Generally, reimbursement decisions are made shortly after a drug is approved for a specific indication. Companies that come to the table with a clinical dossier, as well as a reimbursement dossier, are better prepared to address the value issue head on. However, when companies are pursuing additional indications for a drug that has been on the market long enough to collect patient data, then cost-effectiveness trials can capture real-world data to better assess value.
The big takeaway here, according to Crowley, is to be value-driven.
Leveraging big data to address problems, improve efficiency
Big data is not new, but there are many new ways to leverage data analytics across the board—including everything from optimizing drug development, to designing clinical trials, to improving commercial outcomes. This is what Crowley calls "extending brainpower."
Citing an example that affects payers, Crowley referenced Accenture’s research on the impact of using data analytics to identify and target individuals who are pre-diabetic—a total of 86 million people in the U.S. The analysis found that by providing a support system for these patients that includes diet and lifestyle changes, companies can save money. The net result for payers, according to the analysis, would be $3.8 billion per year. Equally important, individuals enrolled in the program would benefit, by having a 20% reduced risk of progressing from pre-diabetes to diabetes.

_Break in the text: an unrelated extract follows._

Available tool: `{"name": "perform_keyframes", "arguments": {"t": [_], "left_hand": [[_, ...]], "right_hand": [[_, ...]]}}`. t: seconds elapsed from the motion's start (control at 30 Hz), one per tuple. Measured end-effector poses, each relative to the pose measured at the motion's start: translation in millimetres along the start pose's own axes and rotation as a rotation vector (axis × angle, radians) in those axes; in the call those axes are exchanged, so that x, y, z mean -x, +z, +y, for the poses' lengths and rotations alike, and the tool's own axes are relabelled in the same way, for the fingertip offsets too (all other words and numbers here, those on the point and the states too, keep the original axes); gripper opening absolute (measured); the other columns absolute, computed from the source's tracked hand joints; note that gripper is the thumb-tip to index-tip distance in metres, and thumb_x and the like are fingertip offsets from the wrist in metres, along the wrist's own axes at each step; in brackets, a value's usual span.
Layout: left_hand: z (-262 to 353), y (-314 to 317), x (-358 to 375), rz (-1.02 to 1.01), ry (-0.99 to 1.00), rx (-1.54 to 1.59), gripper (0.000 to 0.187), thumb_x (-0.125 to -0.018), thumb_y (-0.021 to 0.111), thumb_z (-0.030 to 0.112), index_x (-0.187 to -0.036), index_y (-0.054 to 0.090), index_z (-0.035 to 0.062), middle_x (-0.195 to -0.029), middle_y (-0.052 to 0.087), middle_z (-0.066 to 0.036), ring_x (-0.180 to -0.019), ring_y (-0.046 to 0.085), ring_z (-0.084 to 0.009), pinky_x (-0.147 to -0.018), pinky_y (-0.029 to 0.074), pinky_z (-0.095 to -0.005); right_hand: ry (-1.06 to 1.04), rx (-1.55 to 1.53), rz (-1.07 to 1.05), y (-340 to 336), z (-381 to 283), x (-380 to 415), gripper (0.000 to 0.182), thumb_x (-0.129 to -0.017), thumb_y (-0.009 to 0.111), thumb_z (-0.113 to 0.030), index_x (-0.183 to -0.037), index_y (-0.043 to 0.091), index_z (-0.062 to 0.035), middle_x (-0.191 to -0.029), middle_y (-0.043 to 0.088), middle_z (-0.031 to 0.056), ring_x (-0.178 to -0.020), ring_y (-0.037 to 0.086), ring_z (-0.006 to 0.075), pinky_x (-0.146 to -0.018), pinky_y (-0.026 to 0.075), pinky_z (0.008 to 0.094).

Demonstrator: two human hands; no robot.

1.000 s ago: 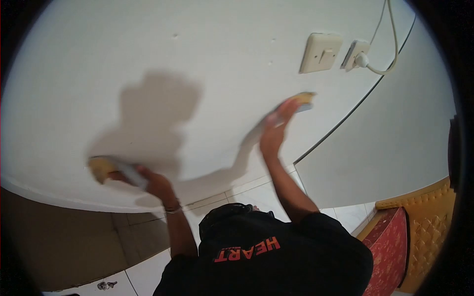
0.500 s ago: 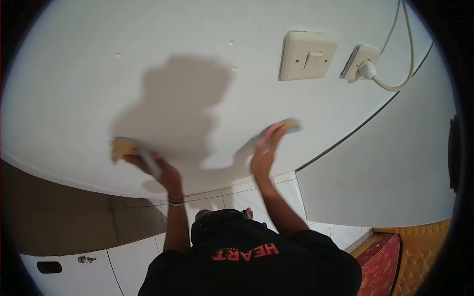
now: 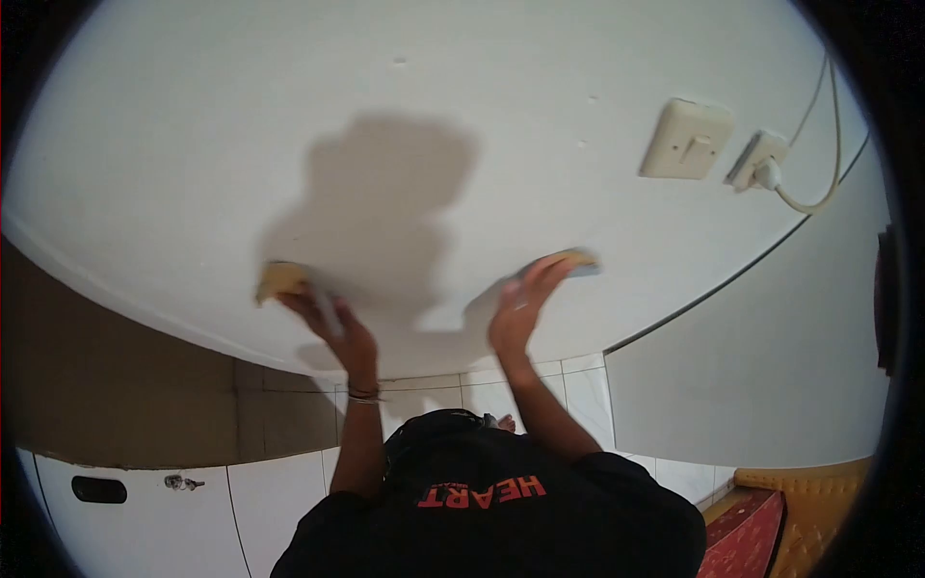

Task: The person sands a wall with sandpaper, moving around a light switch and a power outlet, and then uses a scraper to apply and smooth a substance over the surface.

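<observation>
My left hand [image 3: 339,332] is closed on a tan piece [image 3: 285,279] with a pale grey strip along the fingers. It is held against or very near the white wall [image 3: 540,202]. My right hand [image 3: 525,303], slightly blurred, grips a flat tan-and-grey piece [image 3: 581,258] by its near side, also at the wall surface. What the two pieces are made of cannot be made out. A bracelet [image 3: 364,395] circles my left wrist. The shadow of my head and arms falls on the wall between the hands.
Up to the right are a light switch [image 3: 687,140] and a socket with a white plug [image 3: 767,173] and looping cable. A grey panel [image 3: 742,337] stands at the right. Below it lies a red and gold cushioned piece [image 3: 742,539]. Keys [image 3: 183,482] hang from a white door at lower left.
The view has swung left, so the switch and socket sit farther right and lower. Both hands, still gripping their pieces, have shifted left along the wall relative to the switch.
</observation>
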State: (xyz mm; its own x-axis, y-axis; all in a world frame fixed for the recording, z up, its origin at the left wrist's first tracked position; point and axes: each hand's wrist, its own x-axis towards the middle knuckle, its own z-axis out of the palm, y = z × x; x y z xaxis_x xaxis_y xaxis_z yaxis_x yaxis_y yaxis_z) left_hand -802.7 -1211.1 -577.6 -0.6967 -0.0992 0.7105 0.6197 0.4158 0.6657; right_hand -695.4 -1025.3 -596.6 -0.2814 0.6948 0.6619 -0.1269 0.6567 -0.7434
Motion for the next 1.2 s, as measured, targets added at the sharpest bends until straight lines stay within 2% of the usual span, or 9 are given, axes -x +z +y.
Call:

By combining large amounts of disparate data including clinical-trial data, real-world data, economic data and subjective-feedback data from patients about their experiences, it is possible to design models that can reduce long-term costs.
Putting it all together
Using a proprietary methodology, Accenture has projected the CAGR for top-performing companies versus the rest of the peer group. Based on the results, anticipated average CAGR between 2015 and 2019 for top-performing companies is 4.7%, compared with a meager 1.1% for other companies.
What that means for top-performing companies, including Novo Nordisk, which is expected to have a CAGR of 8% between 2015 and 2017, is that they enjoy competitive advantages even if they are not entering into mega-mergers.
In fact, there are six companies in the small universe of top performers, and neither Pfizer nor Allergan are included. The top-performers, including Astellas, Novartis, Roche and others are benefiting from the efforts they have been making to reshape their businesses, demonstrate value and leverage the vast capabilities of data analytics.
The focus on value increases every month, and as more specialty drugs are launched, payers will become even more stringent about the need to demonstrate value both clinically and economically. In the final analysis, though the margin for error has decreased, opportunities to thrive in the evolving biopharma market still abound.